REQUIREMENT: What follows is a listing. Write it all out exactly.
○ ○ ○ ○ ○ ○ ○
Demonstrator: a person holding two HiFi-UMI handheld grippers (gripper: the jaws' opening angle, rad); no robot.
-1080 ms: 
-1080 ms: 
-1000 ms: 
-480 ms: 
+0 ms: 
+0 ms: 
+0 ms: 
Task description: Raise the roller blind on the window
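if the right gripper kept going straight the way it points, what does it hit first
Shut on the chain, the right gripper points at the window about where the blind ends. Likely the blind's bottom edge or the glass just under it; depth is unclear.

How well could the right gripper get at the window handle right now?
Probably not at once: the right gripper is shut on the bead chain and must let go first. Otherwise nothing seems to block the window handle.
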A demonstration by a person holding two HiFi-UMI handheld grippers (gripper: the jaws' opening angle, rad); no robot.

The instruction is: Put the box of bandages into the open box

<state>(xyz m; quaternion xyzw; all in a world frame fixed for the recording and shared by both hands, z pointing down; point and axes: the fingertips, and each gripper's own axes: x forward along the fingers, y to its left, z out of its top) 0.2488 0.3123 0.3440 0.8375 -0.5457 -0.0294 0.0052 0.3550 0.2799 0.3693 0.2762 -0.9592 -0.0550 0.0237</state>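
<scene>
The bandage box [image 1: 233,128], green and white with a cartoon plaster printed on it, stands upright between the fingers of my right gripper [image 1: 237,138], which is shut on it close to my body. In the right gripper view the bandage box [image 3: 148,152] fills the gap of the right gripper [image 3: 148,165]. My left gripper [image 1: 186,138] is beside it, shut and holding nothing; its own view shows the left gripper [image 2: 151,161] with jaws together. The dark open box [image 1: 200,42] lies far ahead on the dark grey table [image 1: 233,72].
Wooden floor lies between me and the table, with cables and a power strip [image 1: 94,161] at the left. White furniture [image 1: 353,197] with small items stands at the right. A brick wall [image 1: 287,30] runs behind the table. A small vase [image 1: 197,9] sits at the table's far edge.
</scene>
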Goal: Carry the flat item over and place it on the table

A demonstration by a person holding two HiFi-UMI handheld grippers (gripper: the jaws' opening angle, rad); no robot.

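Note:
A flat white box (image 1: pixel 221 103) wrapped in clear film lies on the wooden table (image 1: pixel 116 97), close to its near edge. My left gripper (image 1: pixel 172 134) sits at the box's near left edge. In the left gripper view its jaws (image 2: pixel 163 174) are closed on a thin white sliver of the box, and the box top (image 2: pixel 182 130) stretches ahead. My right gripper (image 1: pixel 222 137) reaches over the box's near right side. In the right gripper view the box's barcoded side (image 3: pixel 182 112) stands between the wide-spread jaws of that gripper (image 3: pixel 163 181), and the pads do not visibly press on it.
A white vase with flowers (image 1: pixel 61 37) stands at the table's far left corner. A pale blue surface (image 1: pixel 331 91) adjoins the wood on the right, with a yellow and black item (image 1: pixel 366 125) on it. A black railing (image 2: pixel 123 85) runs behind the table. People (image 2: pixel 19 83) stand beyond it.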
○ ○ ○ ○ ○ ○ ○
TASK RESPONSE:
Demonstrator: a person holding two HiFi-UMI handheld grippers (gripper: the jaws' opening angle, rad); no robot.
-1080 ms: 
-1080 ms: 
-1000 ms: 
-480 ms: 
+0 ms: 
+0 ms: 
+0 ms: 
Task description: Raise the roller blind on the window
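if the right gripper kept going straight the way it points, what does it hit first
Shut on the chain, the right gripper points at the window about where the blind ends. Likely the blind's bottom edge or the glass just under it; depth is unclear.

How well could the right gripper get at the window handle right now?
Probably not at once: the right gripper is shut on the bead chain and must let go first. Otherwise nothing seems to block the window handle.
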A demonstration by a person holding two HiFi-UMI handheld grippers (gripper: the jaws' opening angle, rad); no robot.

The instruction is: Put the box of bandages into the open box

<state>(xyz m; quaternion xyzw; all in a world frame fixed for the recording and shared by both hands, z pointing down; point and axes: the fingertips, and each gripper's own axes: x forward along the fingers, y to its left, z out of its top) 0.2488 0.3123 0.3440 0.8375 -0.5457 -0.0294 0.0052 0.3550 0.2799 0.3693 0.2762 -0.9592 -0.0550 0.0237</state>
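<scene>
The bandage box [image 1: 233,128], green and white with a cartoon plaster printed on it, stands upright between the fingers of my right gripper [image 1: 237,138], which is shut on it close to my body. In the right gripper view the bandage box [image 3: 148,152] fills the gap of the right gripper [image 3: 148,165]. My left gripper [image 1: 186,138] is beside it, shut and holding nothing; its own view shows the left gripper [image 2: 151,161] with jaws together. The dark open box [image 1: 200,42] lies far ahead on the dark grey table [image 1: 233,72].
Wooden floor lies between me and the table, with cables and a power strip [image 1: 94,161] at the left. White furniture [image 1: 353,197] with small items stands at the right. A brick wall [image 1: 287,30] runs behind the table. A small vase [image 1: 197,9] sits at the table's far edge.
</scene>
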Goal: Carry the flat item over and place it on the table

A demonstration by a person holding two HiFi-UMI handheld grippers (gripper: the jaws' opening angle, rad); no robot.

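Note:
A flat white box (image 1: pixel 221 103) wrapped in clear film lies on the wooden table (image 1: pixel 116 97), close to its near edge. My left gripper (image 1: pixel 172 134) sits at the box's near left edge. In the left gripper view its jaws (image 2: pixel 163 174) are closed on a thin white sliver of the box, and the box top (image 2: pixel 182 130) stretches ahead. My right gripper (image 1: pixel 222 137) reaches over the box's near right side. In the right gripper view the box's barcoded side (image 3: pixel 182 112) stands between the wide-spread jaws of that gripper (image 3: pixel 163 181), and the pads do not visibly press on it.
A white vase with flowers (image 1: pixel 61 37) stands at the table's far left corner. A pale blue surface (image 1: pixel 331 91) adjoins the wood on the right, with a yellow and black item (image 1: pixel 366 125) on it. A black railing (image 2: pixel 123 85) runs behind the table. People (image 2: pixel 19 83) stand beyond it.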

That concludes the response.